İdare, öncelikle kuruma 5 adet inek satın almıştır. Bazı bebeklerin inek sütünü sindirmekte zorlanacağı düşünülerek eşek sütü elde etmek üzere bir miktar eşek temin edilmiştir. Ayrıca Irzhanenin bodrum katında sütleri pastörize etmek ve şişelemek için gerekli tesisat kurulmuştur. Önemli bilimsel yenilikler olarak kabul edilen, bebekleri kaşık ve biberon aracılığıyla emzirmek yöntemi Irzhanede uygulanmıştır. Biberon kullanamayacak kadar küçük olan bebekler düşünülerek 6 adet sütnine görevlendirilmiştir. Ayrıca Irzhanede çalışması için Avusturyalı dadılar görevlendirilmiş ve bunların başına bir Fransız müdüre atanmıştır. Her bir bebeğe bir kayıt numarası verilmiş ve bu numaralar bebeğin giysileri üzerine tek tek işlenmiştir. Her gün bebekler tartılmakta ve bu bilgiler düzenli bir şekilde kaydedilmekteydi. Irzhanede her bir yatağın başucunda bir levha bulunmakta ve bu levhalara bebeğin adı, yaşı, dini ve getirilmiş veya bulunmuş olduğu mahallenin adı yazılmaktaydı.315

Görülmektedir ki bebekler için yapılan bu uygulamalar zamanın koşullarına göre son derece modern ve teknik açıdan ileri seviyededir. İmparatorluk kurum bünyesindeki bebeklerin sağlığına önem vermiş ve onlara her türlü imkanı sağlama yoluna gitmiştir. Kurumda 1913 yılında müzik öğretimi başlamıştır. 1. Dünya Savaşı sırasında Darülaceze şehit çocukları, yetimler ve kimsesiz göçmenlerin yuvası olmuştur.316

Darülaceze kurulduğundan itibaren idari bağlılığı değişiklik göstermiştir. Müessese II. Abdülhamid döneminde doğrudan Dahiliye Nezareti'ne bağlı olarak çalışmıştır.
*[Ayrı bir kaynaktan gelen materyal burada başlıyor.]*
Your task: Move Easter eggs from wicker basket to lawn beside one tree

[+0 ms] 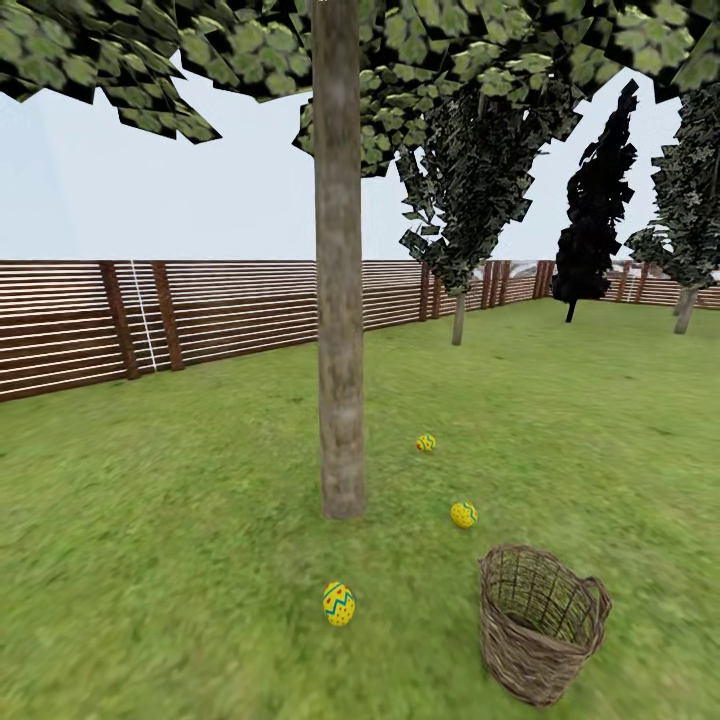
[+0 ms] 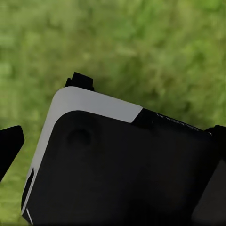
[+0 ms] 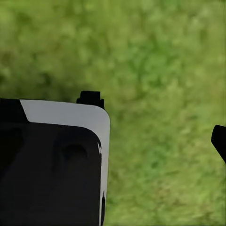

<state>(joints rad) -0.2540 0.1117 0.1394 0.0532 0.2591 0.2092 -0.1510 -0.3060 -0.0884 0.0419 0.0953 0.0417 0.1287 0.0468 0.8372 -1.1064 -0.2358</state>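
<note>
Right, three eggs out on the lawn (image 1: 150,500), all near the one tree (image 1: 339,300) with the straight grey-brown trunk. Nearest egg (image 1: 339,604) lies on the grass in front of the trunk base, a little apart from it. Second egg (image 1: 464,514) sits to the right of the trunk base, between the trunk and the wicker basket (image 1: 538,625). Third egg (image 1: 426,442) is further back, right of the trunk. None touching each other, the trunk or the basket.

Eggs: yellow, blue zigzag bands, red spots, much smaller than the basket. Nearest one upright-ish with bands clearly readable; the two further ones too small for detail.

Basket: grey-brown weave, deep, bucket-shaped, tilted slightly, standing on the grass at lower right. The visible part of the inside looks empty.

Tools: left wrist view has blurred grass behind a dark housing with a white edge, plus the left tool (image 2: 113,141) showing dark finger bits at both picture edges. Right wrist view is the same: housing, grass, and a dark tip of the right tool (image 3: 219,141) at one edge. Can't tell for either whether the jaws are spread or closed; nothing seen held. Where the eggs lie relative to either tool can't be read from these views.

Background: brown slat fence (image 1: 200,315), narrow dark trees (image 1: 470,190), one almost black tree (image 1: 596,210).
</note>
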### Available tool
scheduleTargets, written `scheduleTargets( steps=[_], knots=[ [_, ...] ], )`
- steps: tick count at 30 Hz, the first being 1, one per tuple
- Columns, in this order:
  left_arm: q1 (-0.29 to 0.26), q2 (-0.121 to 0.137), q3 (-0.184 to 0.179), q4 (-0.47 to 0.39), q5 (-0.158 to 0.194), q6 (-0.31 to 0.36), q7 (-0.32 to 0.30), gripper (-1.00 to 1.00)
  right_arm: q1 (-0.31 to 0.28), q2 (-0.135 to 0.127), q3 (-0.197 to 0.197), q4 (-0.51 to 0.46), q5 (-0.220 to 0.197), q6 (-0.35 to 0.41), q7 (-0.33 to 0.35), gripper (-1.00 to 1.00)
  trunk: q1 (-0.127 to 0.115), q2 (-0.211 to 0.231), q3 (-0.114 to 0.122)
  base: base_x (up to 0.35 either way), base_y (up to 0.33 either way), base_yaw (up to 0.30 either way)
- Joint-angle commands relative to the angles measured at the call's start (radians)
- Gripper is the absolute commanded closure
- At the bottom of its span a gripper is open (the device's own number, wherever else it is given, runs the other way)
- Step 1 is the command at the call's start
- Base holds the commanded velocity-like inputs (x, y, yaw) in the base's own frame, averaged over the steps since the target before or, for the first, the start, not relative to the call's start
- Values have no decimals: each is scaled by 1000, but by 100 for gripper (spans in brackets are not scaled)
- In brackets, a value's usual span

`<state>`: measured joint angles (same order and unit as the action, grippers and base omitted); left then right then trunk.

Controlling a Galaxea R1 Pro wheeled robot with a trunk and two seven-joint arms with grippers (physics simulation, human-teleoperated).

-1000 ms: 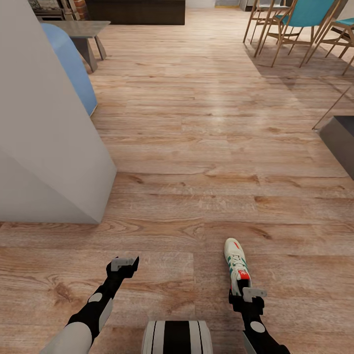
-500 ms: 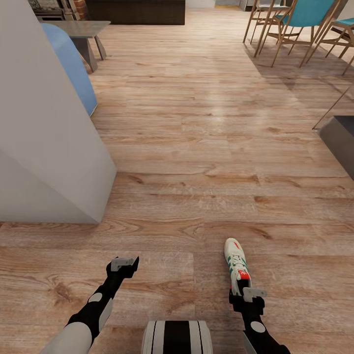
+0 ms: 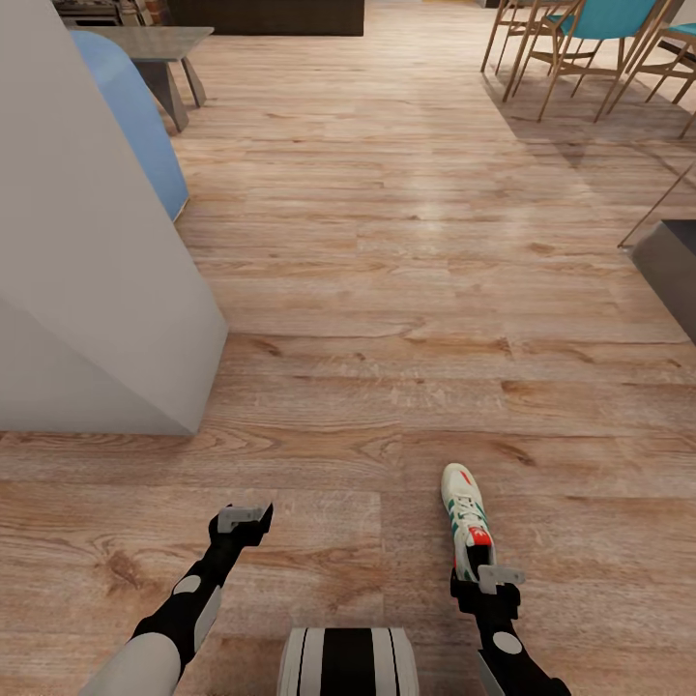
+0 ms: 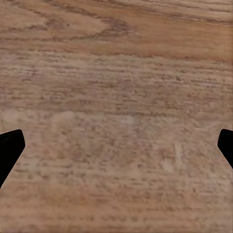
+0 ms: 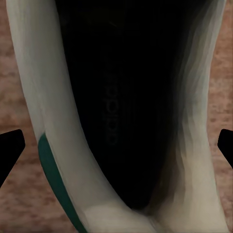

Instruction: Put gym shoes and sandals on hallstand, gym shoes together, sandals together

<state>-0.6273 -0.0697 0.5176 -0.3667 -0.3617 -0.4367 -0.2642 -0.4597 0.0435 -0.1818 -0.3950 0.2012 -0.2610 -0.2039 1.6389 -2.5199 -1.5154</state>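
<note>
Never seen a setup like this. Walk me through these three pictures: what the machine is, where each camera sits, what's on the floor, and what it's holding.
This is a simulated wheeled robot with two arms. The wide picture comes from its head, looking down over both arms at the wood-plank floor.

The other two pictures come from cameras near each gripper. The left gripper hangs over bare planks, its fingertips wide apart and empty.

The right gripper sits at the heel end of a white gym shoe with green stripes. Its camera looks straight into the shoe's dark opening. Whether it is gripping the shoe is unclear.

A grey wall corner stands to the left, chairs far ahead.
</note>
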Motion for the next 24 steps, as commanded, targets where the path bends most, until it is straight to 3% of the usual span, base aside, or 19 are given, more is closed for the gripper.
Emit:
scheduleTargets(
  steps=[1, 4, 14, 24],
  knots=[
    [0, -1, 9, -1, -5, -2, -7, -100, -1, 1, -7, 1, 10, -3, -2, -100, 0, 0, -1, 0, 0, 0],
    [0, -1, 9, -2, -5, -2, -7, -100, -1, 1, -7, 1, 10, -3, -2, -100, 0, 0, -1, 0, 0, 0],
    [0, -1, 9, -3, -5, -3, -7, -100, -1, 1, -7, 1, 10, -3, -2, -100, 4, -3, -39, 0, 0, 0],
    [0, -1, 9, -3, -5, -3, -7, -100, -1, 1, -7, 1, 10, -3, -2, -100, 4, -3, -39, 0, 0, 0]
  ],
)
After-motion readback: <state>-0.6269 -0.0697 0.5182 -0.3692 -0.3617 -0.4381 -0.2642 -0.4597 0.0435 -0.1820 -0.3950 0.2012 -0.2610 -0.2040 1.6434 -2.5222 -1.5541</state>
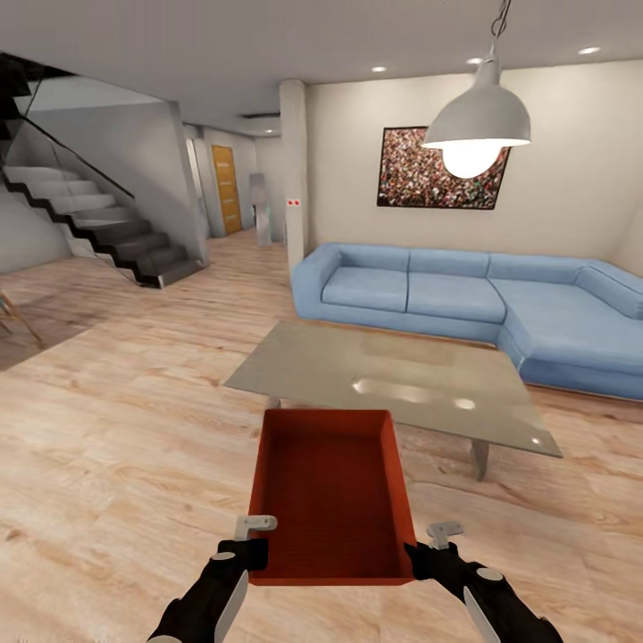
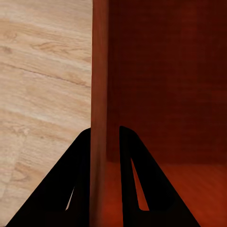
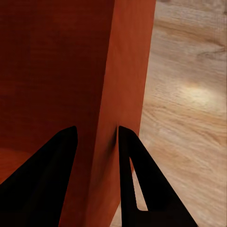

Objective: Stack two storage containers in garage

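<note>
Both hands at bottom of head frame: left hand (image 1: 253, 546) on the container's (image 1: 329, 491) lower-left corner, right hand (image 1: 427, 552) on its lower-right corner, each clamped on a side wall. Container sits bottom centre of frame, lidless, orange-red, held clear of the wood floor (image 1: 116, 446) as far as I can judge; long axis runs away from the camera toward the glass desk (image 1: 393, 379), short near edge spans between the two hands. Far edge overlaps the desk's near edge in the frame; whether it touches, cannot tell

Left wrist view: left hand (image 2: 105, 142) straddles the thin wall, one finger outside over floor (image 2: 42, 85), one inside the container (image 2: 165, 75), jaws closed down to wall thickness. Right wrist view: same thing mirrored, right hand (image 3: 97, 139) pinching the wall, container (image 3: 52, 61) interior on one side, floor (image 3: 189, 94) on the other

Both arms equally near, grip looks symmetric, so the carry turns on keeping the two hands level and at fixed spacing

Scene is living room: blue sofa (image 1: 464, 299) middle right, lamp (image 1: 478, 121) upper right, stairs (image 1: 98, 223) upper left, hallway with yellow door (image 1: 226, 189) upper centre-left. Second container not spotted. Judgement: first box picked up, haul to garage ahead, likely via that hallway; risk is thin wall slipping in the pinch when the base turns
</note>
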Available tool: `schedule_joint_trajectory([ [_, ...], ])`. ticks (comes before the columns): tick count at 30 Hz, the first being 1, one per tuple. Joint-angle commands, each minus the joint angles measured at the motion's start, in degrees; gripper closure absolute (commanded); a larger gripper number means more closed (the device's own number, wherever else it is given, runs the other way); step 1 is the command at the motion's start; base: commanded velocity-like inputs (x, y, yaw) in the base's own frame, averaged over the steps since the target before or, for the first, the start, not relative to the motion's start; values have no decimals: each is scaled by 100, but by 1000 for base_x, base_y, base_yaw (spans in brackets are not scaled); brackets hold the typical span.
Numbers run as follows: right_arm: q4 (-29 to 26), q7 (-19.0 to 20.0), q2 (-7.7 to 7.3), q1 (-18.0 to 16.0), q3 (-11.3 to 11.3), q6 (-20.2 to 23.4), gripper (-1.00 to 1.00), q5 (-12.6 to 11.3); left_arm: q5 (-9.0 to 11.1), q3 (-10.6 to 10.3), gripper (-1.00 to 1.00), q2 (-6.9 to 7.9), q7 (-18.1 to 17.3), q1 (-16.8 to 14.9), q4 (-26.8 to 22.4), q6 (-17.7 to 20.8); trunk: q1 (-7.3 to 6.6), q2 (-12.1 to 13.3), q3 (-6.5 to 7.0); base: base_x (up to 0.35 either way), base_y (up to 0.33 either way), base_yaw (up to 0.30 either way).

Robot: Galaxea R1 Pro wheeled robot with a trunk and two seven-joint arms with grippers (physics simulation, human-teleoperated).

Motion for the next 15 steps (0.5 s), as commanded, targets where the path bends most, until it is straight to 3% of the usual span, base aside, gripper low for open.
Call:
schedule_joint_trajectory([
  [1, -8, 11, -5, 0, 4, 38, 100, 4, -118, 37, 100, -8, 20, -4, -18, 35, -22, 37, 19, 0, 0, 224],
  [15, -8, 11, -5, 0, 4, 38, 100, 5, -118, 39, 100, -8, 20, -4, -18, 35, -330, 599, 364, 0, 0, 224],
])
II. Meşrutiyet'in ilanından hemen sonra Dahiliye Nezaretinin daha önemli görevleri olduğu belirtilerek 1909 yılında Darülaceze, Şehremaneti'ne bağlanmıştır. Şehremanetine bağlı olduğu yıllarda faaliyetlerini tam olarak yerine getiremediği şeklindeki eleştiriler üzerine 1916 yılında yürürlüğe giren Darülaceze Nizamnamesi ile Darülaceze yeniden Dahiliye Nezareti’ne bağlanmıştır.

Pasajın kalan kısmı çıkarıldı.